Engineering is not a technical field. To think of it as such is to erase the why and the who from the problems that engineers are working to solve, and doing so will always lead to harm. Rather, engineering is a sociotechnical field [1] and engineers must consciously design within the cultural, economic, environmental, legal, political, social, etc., context in which the ‘problem’ is nestled [2]. This is a tall order. To prepare engineers capable of practicing in this multidimensional capacity, to design for a sustainable future, requires a scraping of the traditional, technical engineering education and a thoughtful rebuilding of it. The rebuilding must be people and ecosystem centric. It must be transdisciplinary, integrated, and wholistic.
For decades, many in the engineering higher education space have been working towards this paradigm shift, embracing congruent pedagogical models (such as culturally sustaining pedagogies [3,4,5,6] and indigenous-inspired place-based pedagogies [7,8,9,10]) and piloting various engineering learning approaches (such as human-centered or user-centered design [11,12]) to facilitate it. Some of these approaches incorporate student–community partnering. For example, service learning (SL) is a widely used pedagogical approach that emphasizes designing with communities and stresses reciprocity in the community partnership [13,14]. The engineering exchange framework [15] builds on this idea and the European ‘Science Shop’ model that facilitated science–society collaborations by providing a shopfront where community members could drop in to share needs and/or ideas [16,17,18]. The engineering exchange framework distances itself from the term ‘service’, citing its failure to embody the concept of reciprocity, and rather its connotation of a one-directional flow from engineers to community partners, which implicitly reinforces dominant, imperialistic, White power structures [19,20,21,22,23,24]. Instead, an ‘exchange’ articulates an equitable partnership between engineers and community partners, with ideas and resources flowing in either direction.

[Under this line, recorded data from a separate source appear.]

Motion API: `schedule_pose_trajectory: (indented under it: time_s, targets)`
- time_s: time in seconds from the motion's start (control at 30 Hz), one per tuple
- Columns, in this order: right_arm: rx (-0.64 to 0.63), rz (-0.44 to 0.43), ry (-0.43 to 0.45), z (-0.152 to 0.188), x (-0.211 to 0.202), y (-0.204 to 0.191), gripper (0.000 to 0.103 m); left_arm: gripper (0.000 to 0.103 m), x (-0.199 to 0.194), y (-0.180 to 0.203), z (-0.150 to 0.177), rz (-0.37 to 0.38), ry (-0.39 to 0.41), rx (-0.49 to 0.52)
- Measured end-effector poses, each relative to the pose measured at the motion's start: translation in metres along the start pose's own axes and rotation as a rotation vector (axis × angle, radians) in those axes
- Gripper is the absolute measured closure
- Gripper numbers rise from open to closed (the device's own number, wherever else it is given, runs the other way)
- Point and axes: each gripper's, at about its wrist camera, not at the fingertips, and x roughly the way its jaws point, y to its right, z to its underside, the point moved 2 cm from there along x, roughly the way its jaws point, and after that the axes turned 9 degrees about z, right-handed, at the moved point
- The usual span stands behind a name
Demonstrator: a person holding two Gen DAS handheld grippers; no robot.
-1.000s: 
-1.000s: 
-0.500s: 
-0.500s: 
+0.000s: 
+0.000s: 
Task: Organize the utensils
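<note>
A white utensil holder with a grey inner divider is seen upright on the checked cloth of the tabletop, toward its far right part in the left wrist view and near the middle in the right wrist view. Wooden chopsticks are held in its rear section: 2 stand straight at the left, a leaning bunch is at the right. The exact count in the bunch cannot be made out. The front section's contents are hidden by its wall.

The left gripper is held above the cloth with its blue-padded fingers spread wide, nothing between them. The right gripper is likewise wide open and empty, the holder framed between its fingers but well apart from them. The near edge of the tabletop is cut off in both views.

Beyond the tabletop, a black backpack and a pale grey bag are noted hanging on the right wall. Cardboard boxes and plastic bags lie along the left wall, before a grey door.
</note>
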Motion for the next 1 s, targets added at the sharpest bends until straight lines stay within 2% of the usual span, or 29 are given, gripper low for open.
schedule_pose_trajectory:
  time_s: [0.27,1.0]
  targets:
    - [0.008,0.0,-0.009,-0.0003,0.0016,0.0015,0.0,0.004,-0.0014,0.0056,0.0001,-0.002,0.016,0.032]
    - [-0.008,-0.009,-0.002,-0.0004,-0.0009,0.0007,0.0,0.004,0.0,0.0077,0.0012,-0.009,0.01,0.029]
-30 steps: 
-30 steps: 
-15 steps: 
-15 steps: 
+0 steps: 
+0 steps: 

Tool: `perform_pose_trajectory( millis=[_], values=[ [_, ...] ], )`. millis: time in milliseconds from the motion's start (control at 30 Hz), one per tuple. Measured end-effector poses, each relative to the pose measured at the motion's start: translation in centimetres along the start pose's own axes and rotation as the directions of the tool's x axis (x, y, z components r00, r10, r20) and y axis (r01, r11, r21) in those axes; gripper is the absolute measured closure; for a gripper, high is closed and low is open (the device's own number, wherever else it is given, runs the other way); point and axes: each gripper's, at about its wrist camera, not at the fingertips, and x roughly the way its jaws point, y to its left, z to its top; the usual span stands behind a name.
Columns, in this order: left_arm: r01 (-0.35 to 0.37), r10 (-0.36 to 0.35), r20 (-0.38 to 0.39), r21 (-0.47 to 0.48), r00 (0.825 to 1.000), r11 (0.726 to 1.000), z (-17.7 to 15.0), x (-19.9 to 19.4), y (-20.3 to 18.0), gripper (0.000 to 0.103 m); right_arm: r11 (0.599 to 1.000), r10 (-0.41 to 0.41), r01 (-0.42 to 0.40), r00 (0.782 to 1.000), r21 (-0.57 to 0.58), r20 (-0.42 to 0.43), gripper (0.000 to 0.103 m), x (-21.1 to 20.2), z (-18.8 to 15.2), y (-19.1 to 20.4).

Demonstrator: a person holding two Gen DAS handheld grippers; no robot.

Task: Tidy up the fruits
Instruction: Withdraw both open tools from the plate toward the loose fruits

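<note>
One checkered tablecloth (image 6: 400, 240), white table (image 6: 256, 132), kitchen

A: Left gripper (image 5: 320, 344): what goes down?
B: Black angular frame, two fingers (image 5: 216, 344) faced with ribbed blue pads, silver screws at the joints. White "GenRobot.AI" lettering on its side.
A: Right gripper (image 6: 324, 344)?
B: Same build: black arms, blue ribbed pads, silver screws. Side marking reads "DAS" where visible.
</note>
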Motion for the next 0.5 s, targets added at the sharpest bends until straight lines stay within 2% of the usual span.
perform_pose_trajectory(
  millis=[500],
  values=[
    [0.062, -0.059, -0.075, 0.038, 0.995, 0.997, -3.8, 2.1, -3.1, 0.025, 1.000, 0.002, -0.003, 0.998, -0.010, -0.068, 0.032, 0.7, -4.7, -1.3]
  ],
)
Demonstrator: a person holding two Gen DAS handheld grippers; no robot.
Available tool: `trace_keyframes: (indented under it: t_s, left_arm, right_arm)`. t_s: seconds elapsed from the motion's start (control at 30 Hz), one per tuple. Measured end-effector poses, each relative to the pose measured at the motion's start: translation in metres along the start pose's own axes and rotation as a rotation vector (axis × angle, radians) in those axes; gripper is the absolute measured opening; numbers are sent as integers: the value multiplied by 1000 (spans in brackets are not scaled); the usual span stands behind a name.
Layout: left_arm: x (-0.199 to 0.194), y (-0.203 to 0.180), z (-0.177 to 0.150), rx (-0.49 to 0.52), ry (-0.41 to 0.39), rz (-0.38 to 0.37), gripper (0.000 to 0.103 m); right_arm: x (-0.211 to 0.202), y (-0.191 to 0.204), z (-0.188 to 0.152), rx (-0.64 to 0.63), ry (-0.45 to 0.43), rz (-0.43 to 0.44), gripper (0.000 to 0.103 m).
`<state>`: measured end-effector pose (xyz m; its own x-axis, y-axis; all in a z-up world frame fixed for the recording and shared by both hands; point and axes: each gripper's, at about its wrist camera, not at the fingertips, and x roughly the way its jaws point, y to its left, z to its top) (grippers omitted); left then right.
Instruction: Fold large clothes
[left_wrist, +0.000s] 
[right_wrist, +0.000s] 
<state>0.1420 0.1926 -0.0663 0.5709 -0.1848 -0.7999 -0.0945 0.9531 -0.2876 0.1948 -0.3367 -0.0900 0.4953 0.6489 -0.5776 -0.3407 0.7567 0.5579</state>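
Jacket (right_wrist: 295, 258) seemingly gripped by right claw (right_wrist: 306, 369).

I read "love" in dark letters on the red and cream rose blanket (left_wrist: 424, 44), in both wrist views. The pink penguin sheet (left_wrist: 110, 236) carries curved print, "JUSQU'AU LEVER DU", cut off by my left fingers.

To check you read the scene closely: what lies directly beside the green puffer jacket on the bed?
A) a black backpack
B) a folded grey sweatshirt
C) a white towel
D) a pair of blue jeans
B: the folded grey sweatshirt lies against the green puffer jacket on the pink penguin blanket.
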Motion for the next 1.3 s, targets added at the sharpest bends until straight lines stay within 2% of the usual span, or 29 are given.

This framework also acknowledges multiple ways of knowing and being, especially inspired by Native American and other Indigenous traditions.
Undergraduate engineering degree programs are notoriously burdensome from a courseload perspective; engineering undergraduates are typically required to take more courses than their non-engineering peers on campus [25,26], often extending their degree to four-and-a-half or five years. There is no space in the degree to add new course requirements that will facilitate these sociotechnical, human-centered, sustainability-focused, and community-partnered elements, which must be entwined throughout the modern engineering education. As such, these elements must be the foundation of and integrated into the core engineering courses and electives that the students are already required to take.
In this paper, we present our findings from the development of one such implementation model, through year-long community-partnered engineering design projects for senior undergraduate engineering students as part of their required capstone design course. We highlight both the complexities and benefits of this approach and insights gained from student and instructor reflections from the 2021–2022 academic year.

1.1. Institutional Context

The University of San Diego (USD) is a private, Catholic, undergraduate- and liberal arts-focused university serving <10,000 students. The university stresses its commitment to the students’ formation of values, to community involvement, and to preparing leaders dedicated to ethical conduct and compassionate service [27].
There are four engineering majors within the engineering school: electrical, industrial and systems, integrated, and mechanical engineering. All engineering students earn a bachelor of science (BS) and bachelor of arts degree, and take the same liberal arts core as their peers studying the arts and sciences. This curricular model is unusual in engineering; typically, American engineering programs require minimal liberal arts courses and culminate in a bachelor of science (BS) degree [25,26]. Each of the engineering programs offered at the university are accredited by ABET, the standard quality assurance organization in the field [28].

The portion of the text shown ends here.